# Thinkin About Doin Agility After Shots



## GsdLoverr729 (Jun 20, 2010)

Hey guys!  I have been thinking about different things to do with Dakoda after her shots. She needs alot of excercise and stimulation (typical) and I was wondering if agility would be a good option? She's very smart and eager to learn and please. And she has a TON of energy. For a pup her size she covers ALOT of ground lol. What do you guys think? If not agility, what other sports/activities could I get her in? :help:
I already decided we are going on lots of hikes and will be going swimming alot, also. :laugh:


----------



## onyx'girl (May 18, 2007)

Agility isn't for pups, though you can do an intro class, but limit the jumping. 
I'd start with a puppy socialization/obedience type class just for fun and then go from there.
Puppies need to have their running/jumping limited to keep the joints from getting damaged as they grow. So hiking in moderation only, and no jogging w/ pup for the first year. Of course, fetch or frisbee is fine just throw low so pup isn't jumping up to catch. Swimming is great exercise, low impact.


----------



## GsdLoverr729 (Jun 20, 2010)

Alright!! Ya I said it wrong, I meant start working with her a bit on it. I don't expect her to do any real sports until she's older. I've already got her signed up at Petsmart for an obedience/socializing class that starts as soon as her last round of shots it done . Of course, we're going to spend ALOT of time at the beach and won't really be running or jogging.


----------



## onyx'girl (May 18, 2007)

Is Petsmart the only option you have for training classes? I would drive 20 miles out of my way to go to a club or center that has actual trainers...


----------



## GsdLoverr729 (Jun 20, 2010)

I can't drive myself yet, so yes at the moment. But I am looking up some other real trainers that are close. Mainly I'm doing petsmart to have her meet the other puppies there. So it's more social than actual training.


----------



## MaggieRoseLee (Aug 17, 2001)

Sounds like you have a good plan. Socialize and train while also finding a good set of classes/club that has agility :thumbup:


----------



## GsdLoverr729 (Jun 20, 2010)

MaggieRoseLee said:


> Sounds like you have a good plan. Socialize and train while also finding a good set of classes/club that has agility :thumbup:


 That's the plan!!  And of course lots of excercise. Just tryin to keep her happy, healthy and well-behaved. :wub:


----------



## elisabeth_00117 (May 17, 2009)

I did two sets of puppy obedience classes before we started our beginners agility class.

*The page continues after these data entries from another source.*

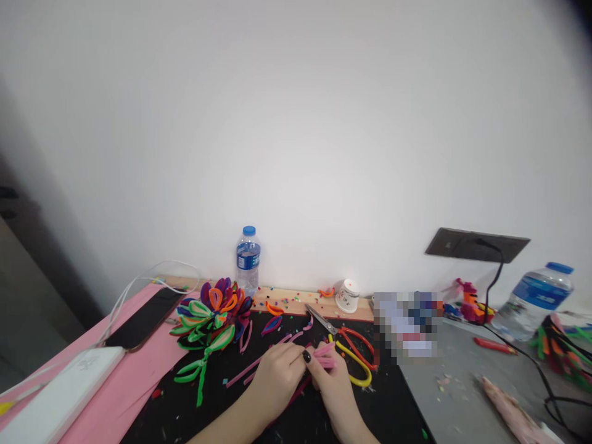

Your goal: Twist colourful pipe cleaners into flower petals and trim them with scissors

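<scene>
Pink fuzzy stems (326, 356) are bunched in my right hand (333, 383), whose fingers are closed round them. My left hand (283, 377) touches the right one, its fingers pressed together at the bunch; what they pinch is hidden. More pink stems (240, 372) lie on the black mat (370, 410) to the left of my hands. A pair of scissors (348, 338) with red and yellow handles rests just beyond my right hand. On the left stands or lies a flower of green, orange and purple fuzzy stems (216, 314).
Behind the mat are a water bottle (248, 262) and a white paper cup (348, 296). A phone (143, 319) and a white box (69, 394) lie at left. Another bottle (536, 299), a red pencil (494, 345) and a black cable (522, 353) are at right.
</scene>
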The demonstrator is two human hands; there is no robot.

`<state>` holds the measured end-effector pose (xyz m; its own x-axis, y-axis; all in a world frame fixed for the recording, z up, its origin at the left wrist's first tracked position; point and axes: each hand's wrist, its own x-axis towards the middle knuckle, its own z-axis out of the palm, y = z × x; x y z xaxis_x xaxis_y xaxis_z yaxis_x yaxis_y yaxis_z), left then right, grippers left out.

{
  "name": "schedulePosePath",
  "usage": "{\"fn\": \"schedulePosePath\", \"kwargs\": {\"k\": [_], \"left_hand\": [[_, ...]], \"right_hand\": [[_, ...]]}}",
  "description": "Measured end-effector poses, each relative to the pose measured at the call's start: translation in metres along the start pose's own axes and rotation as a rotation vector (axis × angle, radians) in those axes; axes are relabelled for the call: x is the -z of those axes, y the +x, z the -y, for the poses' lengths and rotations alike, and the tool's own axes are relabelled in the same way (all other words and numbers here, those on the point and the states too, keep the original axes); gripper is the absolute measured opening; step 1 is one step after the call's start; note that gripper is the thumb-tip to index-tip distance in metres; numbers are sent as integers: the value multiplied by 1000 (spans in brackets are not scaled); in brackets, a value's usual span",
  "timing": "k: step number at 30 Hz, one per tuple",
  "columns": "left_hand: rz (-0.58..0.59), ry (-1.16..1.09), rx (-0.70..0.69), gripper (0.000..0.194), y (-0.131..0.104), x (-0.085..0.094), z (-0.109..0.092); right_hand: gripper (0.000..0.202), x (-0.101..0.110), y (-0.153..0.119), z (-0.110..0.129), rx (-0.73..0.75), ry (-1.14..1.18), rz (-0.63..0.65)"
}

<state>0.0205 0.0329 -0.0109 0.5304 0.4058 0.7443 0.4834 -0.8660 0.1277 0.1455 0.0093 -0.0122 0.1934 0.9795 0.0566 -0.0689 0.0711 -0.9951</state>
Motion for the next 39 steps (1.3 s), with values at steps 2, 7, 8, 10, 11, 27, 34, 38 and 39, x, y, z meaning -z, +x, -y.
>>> {"fn": "schedulePosePath", "kwargs": {"k": [2, 7, 8, 10, 11, 27, 34, 38, 39], "left_hand": [[19, 16, 11, 30, 0, -1, 0], [100, 63, 39, 34, -4, -3, 2], [110, 61, 34, 34, -5, -2, 2], [112, 48, 22, 34, -4, -1, 1], [107, 43, 21, 33, -4, -1, 1], [271, 119, 42, 39, -5, -4, -1], [292, 48, 71, 37, -2, 0, -1], [342, -204, 232, 32, -1, 1, -2], [347, -327, 305, 33, 0, 1, -2]], "right_hand": [[33, 1, 1, 2, 62, -69, -12], [32, 9, 4, -2, 93, -136, 53], [32, 10, 5, -4, 90, -138, 62], [31, 13, 6, -7, 77, -136, 76], [30, 14, 6, -8, 67, -137, 84], [30, 20, 12, -7, 79, -317, 185], [32, 21, 17, -13, -28, -188, 299], [35, 22, 18, -13, -59, -172, 345], [36, 22, 18, -13, -60, -176, 357]]}}
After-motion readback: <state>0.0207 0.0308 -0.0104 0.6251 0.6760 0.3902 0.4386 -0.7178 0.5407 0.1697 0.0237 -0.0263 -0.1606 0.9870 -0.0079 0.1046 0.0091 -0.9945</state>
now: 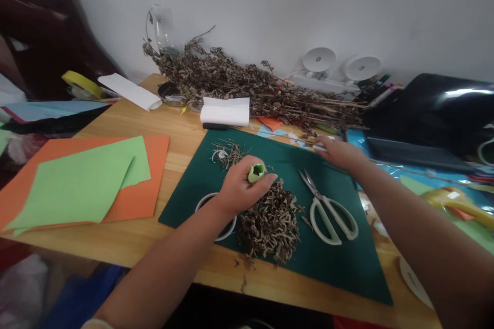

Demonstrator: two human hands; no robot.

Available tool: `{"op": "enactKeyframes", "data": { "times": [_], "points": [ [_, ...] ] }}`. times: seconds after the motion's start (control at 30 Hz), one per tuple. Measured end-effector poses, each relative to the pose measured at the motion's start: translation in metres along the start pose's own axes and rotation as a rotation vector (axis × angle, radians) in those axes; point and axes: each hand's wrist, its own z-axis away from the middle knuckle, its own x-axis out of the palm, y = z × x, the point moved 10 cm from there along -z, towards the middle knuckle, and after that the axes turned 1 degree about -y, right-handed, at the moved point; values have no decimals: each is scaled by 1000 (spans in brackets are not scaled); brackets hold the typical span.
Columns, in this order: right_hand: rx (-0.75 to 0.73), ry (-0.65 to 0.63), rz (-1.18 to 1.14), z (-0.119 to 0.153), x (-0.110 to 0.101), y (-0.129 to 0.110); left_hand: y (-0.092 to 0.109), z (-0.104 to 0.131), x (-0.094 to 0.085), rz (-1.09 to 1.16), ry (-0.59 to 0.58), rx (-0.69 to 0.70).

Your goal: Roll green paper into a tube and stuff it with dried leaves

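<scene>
My left hand is wrapped round a small green paper tube, whose open top end faces up toward me. Below it, a heap of dried leaves lies on the green cutting mat. Partly covered by my left arm is a white ring-shaped rim. At the mat's far right corner, my right hand is closed round a long thin stick, which sticks out on both sides; a small whitish bit shows by the fingertips. Scissors with pale handles lie partly open right of the leaves.
Dried plant bundles line the wall behind. A white paper roll and a black pen lie at the mat's back edge. Thin stem scraps are on the mat. Green sheets rest on orange ones at left.
</scene>
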Motion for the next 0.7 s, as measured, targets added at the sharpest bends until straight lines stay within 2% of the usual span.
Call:
{"op": "enactKeyframes", "data": {
  "times": [0.1, 0.2, 0.37, 0.43, 0.47, 0.5, 0.53, 0.6, 0.7],
  "points": [
    [-25, 62, -18, 1, -10, -11, 3, 0, 4, 53, -52, 26],
    [-64, 189, -60, 9, -36, -19, 8, 0, 9, 82, -116, 68],
    [-43, 454, -214, 28, -108, -6, 18, -1, 9, 69, -143, 125],
    [18, 614, -339, 35, -143, -2, 22, -1, 12, 50, -172, 147],
    [45, 750, -463, 43, -162, -1, 24, -1, 13, 39, -182, 160],
    [104, 1056, -864, 64, -179, 15, 25, -1, 13, 30, -186, 169],
    [75, 1218, -1214, 73, -184, 18, 26, -1, 12, 26, -181, 173],
    [-85, 1244, -1591, 72, -195, -4, 26, -1, 10, 29, -160, 171],
    [-126, 1173, -1824, 78, -208, -35, 24, 0, 10, 27, -151, 168]
  ]
}}
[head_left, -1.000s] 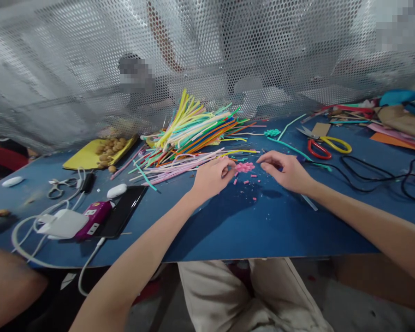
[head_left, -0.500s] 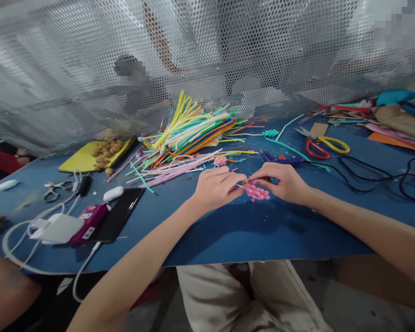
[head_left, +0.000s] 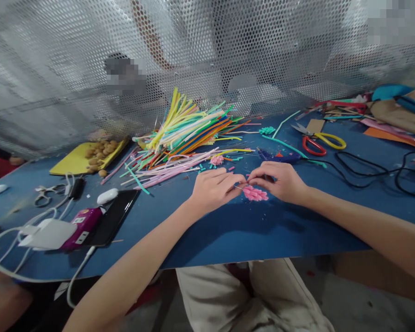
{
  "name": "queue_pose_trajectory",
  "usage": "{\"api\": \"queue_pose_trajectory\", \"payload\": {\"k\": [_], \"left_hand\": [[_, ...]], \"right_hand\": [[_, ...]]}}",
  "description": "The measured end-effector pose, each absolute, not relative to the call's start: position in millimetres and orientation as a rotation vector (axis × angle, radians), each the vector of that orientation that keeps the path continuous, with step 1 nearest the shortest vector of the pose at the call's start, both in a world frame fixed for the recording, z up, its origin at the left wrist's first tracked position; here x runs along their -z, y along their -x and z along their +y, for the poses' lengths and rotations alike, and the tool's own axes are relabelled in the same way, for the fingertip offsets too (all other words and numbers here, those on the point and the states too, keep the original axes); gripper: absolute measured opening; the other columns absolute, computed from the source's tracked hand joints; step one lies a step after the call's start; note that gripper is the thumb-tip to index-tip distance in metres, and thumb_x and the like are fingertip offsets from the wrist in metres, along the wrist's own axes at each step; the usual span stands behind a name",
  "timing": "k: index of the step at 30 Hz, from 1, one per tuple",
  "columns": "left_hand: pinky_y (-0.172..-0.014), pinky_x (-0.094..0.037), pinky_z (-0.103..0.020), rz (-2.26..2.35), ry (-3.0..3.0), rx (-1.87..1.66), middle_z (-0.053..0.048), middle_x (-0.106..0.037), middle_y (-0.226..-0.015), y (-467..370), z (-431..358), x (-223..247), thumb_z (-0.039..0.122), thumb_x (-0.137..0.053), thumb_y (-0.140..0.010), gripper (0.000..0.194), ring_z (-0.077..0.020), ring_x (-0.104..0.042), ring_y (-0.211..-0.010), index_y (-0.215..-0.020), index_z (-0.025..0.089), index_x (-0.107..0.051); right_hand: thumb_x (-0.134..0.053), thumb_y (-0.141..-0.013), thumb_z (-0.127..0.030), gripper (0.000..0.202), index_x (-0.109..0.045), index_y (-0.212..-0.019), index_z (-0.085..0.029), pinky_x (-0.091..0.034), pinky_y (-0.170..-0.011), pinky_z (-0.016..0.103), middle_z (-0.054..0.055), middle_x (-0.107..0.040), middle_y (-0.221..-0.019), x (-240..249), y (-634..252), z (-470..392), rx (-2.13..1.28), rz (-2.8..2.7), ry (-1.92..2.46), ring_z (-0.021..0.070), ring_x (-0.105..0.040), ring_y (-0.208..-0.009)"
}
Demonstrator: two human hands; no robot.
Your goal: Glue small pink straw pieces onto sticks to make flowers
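Where the two hands meet, a pink tufted piece (head_left: 255,193) sits just below the fingertips, above the near part of the blue table (head_left: 221,235), its tufts pointing toward the right hand's side. A thin wire (head_left: 238,186) shows at its left end, and the piece is probably held by that end so that the soft tufts are left uncrushed.

The left hand (head_left: 214,186) is palm down, fingers bent and tips drawn together, seemingly pinching the wire. The right hand (head_left: 280,182) comes in from the other side, fingers curled and thumb and fingertips close together at the same end; what exactly they grip is hidden. Both forearms slant inward over the table edge, bringing the fingertips together in front of the body, perhaps for fine two-handed control.

Just beyond lie a pale pink cluster (head_left: 216,160) and a blue glue gun (head_left: 278,157), near enough to reach easily. Farther out are a heap of coloured fuzzy stems (head_left: 190,131), a green tufted piece (head_left: 267,130) and red-and-yellow scissors (head_left: 318,139).
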State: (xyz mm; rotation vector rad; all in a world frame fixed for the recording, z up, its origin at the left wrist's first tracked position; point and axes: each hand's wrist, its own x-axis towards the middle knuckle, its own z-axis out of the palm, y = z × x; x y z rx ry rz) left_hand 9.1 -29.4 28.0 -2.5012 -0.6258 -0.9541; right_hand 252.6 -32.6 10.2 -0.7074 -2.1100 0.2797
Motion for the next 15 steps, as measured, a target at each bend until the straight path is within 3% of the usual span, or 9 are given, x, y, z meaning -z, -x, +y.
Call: {"api": "queue_pose_trajectory", "payload": {"k": [6, 11, 15], "left_hand": [[-0.066, -0.041, -0.023, -0.598, 2.494, 0.962, 0.003, -0.070, -0.072, -7.1, -30.6, -26.1, 0.038, -0.067, -0.098, 0.015, -0.0090, -0.058, -0.063, -0.104, 0.024, -0.072], [-0.067, -0.040, -0.024, -0.590, 2.499, 0.971, 0.004, -0.068, -0.070, -4.8, -29.4, -24.0, 0.036, -0.066, -0.099, 0.013, -0.0082, -0.057, -0.063, -0.102, 0.025, -0.072], [-0.065, -0.038, -0.024, -0.677, 2.531, 0.977, 0.003, -0.072, -0.073, -5.6, -30.7, -24.1, 0.036, -0.065, -0.100, 0.015, -0.0081, -0.057, -0.062, -0.097, 0.024, -0.073]], "right_hand": [[-0.064, -0.099, -0.037, 0.018, -0.072, -0.089, -0.024, -0.048, -0.065, 0.028, 0.001, -0.071, -0.077, -11.5, -252.2, -35.8, -0.341, -2.090, 0.781, 0.0135, -0.057, -0.064], [-0.061, -0.100, -0.033, 0.016, -0.072, -0.092, -0.024, -0.050, -0.067, 0.029, 0.002, -0.073, -0.079, -13.5, -251.2, -39.9, -0.393, -2.112, 0.772, 0.0144, -0.060, -0.066], [-0.060, -0.100, -0.034, 0.016, -0.069, -0.090, -0.023, -0.048, -0.060, 0.027, 0.000, -0.074, -0.080, -13.0, -252.2, -39.1, -0.572, -2.018, 0.826, 0.0127, -0.062, -0.062]]}}
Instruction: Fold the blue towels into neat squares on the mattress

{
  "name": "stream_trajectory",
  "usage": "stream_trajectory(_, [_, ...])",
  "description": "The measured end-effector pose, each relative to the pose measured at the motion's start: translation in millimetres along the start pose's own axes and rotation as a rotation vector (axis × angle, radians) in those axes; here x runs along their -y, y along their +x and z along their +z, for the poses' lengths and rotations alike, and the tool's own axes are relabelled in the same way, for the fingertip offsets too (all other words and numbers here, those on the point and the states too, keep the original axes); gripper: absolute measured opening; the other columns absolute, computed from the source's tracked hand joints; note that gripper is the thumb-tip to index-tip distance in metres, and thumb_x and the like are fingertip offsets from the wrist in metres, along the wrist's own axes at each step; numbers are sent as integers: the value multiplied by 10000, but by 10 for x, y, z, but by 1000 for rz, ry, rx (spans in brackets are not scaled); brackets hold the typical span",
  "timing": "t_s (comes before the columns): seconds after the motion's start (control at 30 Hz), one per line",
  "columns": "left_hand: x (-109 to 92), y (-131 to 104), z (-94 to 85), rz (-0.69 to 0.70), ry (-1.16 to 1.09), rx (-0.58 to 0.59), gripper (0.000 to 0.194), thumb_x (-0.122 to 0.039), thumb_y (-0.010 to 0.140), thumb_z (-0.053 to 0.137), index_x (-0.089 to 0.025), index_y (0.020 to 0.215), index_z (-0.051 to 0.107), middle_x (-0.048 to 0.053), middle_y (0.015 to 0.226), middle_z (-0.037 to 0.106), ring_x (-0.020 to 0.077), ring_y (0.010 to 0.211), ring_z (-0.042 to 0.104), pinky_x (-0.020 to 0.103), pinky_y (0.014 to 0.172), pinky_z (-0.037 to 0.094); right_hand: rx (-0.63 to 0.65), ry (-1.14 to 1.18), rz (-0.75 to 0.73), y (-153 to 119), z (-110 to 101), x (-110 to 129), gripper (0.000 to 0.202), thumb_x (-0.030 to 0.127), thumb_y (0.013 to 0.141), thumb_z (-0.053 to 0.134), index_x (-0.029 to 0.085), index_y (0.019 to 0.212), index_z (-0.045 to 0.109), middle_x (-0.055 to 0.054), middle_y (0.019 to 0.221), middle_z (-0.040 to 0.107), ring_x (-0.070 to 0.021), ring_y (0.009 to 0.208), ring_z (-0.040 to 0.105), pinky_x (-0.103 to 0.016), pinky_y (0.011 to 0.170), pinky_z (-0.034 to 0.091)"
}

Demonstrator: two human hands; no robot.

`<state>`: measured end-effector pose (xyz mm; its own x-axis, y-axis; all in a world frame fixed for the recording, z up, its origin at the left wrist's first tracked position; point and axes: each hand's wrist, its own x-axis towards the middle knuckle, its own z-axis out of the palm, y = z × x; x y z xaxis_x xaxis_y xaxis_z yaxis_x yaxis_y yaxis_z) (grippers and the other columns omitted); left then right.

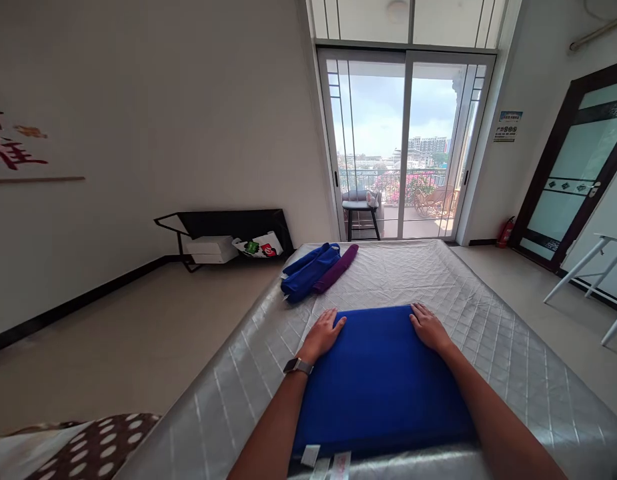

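A flat blue cushion-like pad (pixel 381 380) lies on the silver quilted mattress (pixel 508 360), with white tags at its near edge. My left hand (pixel 322 333) rests at the pad's far left corner, fingers open and thumb over the edge. At the far right corner, my right hand (pixel 428 325) lies open against the pad, its fingers pointing away from me. Beyond them, rolled blue fabric (pixel 308 272) sits beside a purple roll (pixel 338 270) on the mattress.
A brown polka-dot cloth (pixel 101 443) is at the lower left. Against the wall stands a black metal frame (pixel 228 223) with a white box (pixel 211 249) and a printed bag (pixel 261 245). White table legs (pixel 578 270) are at the right.
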<state>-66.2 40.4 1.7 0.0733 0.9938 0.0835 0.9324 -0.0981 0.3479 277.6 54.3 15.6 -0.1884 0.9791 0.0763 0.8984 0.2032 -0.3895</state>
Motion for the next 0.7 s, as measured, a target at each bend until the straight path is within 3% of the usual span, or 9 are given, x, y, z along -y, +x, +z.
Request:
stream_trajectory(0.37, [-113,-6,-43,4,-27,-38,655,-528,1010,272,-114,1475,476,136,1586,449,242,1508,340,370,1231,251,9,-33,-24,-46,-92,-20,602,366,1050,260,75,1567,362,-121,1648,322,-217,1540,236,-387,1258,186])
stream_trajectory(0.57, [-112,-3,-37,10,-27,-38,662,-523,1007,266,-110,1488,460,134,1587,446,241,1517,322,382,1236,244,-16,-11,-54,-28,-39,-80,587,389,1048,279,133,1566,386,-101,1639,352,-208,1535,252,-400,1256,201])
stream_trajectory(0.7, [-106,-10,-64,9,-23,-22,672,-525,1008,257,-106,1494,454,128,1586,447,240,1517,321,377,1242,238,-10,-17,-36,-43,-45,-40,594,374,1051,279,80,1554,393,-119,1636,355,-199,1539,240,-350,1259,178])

I waited because I wanted to ensure that not only did I have a young dog who was still physcially developing and didn't want to injure their body, but I wanted a dog that would LISTEN and FOCUS on me and know the basics before I started into agility.

I did our obedience 3 (Rally-ready) course and our 1'st agility course at the same time (different nights). I just finished our second agility course a few weeks ago and I am training in SchH as well.

I think having a puppy in agility really creates a confident, happy, egar dog. I think Stark is better at the things he is doing (schH) because of agility. We had an awsome clicker agility course and our instructor is so inotvative that she really goes out of her way to create a confident puppy and dog. 

If you find the right agility class, go for it! I would just watch and limit too much jumping until they are older.


----------



## GsdLoverr729 (Jun 20, 2010)

elisabeth_00117 said:


> I did two sets of puppy obedience classes before we started our beginners agility class.
> 
> I waited because I wanted to ensure that not only did I have a young dog who was still physcially developing and didn't want to injure their body, but I wanted a dog that would LISTEN and FOCUS on me and know the basics before I started into agility.
> 
> ...


 Will do! I don't plan to have her jumping high, and she won't be put in agility or any sports until she's much older. For now I'm focusing on obedience and socialization, as well as play and having fun. I'm just trying to get my steps planned out so that I can provide her the best life possible. I adore my little gremlin :wub:. Right now the biggest jump she makes is onto the matress I have laying on the floor in my bedroom. Lol!!


----------



## MaggieRoseLee (Aug 17, 2001)

GsdLoverr729 said:


> Will do! I don't plan to have her jumping high, and she won't be put in agility or any sports until she's much older. For now I'm focusing on obedience and socialization, as well as play and having fun. I'm just trying to get my steps planned out so that I can provide her the best life possible. I adore my little gremlin :wub:. Right now the biggest jump she makes is onto the matress I have laying on the floor in my bedroom. Lol!!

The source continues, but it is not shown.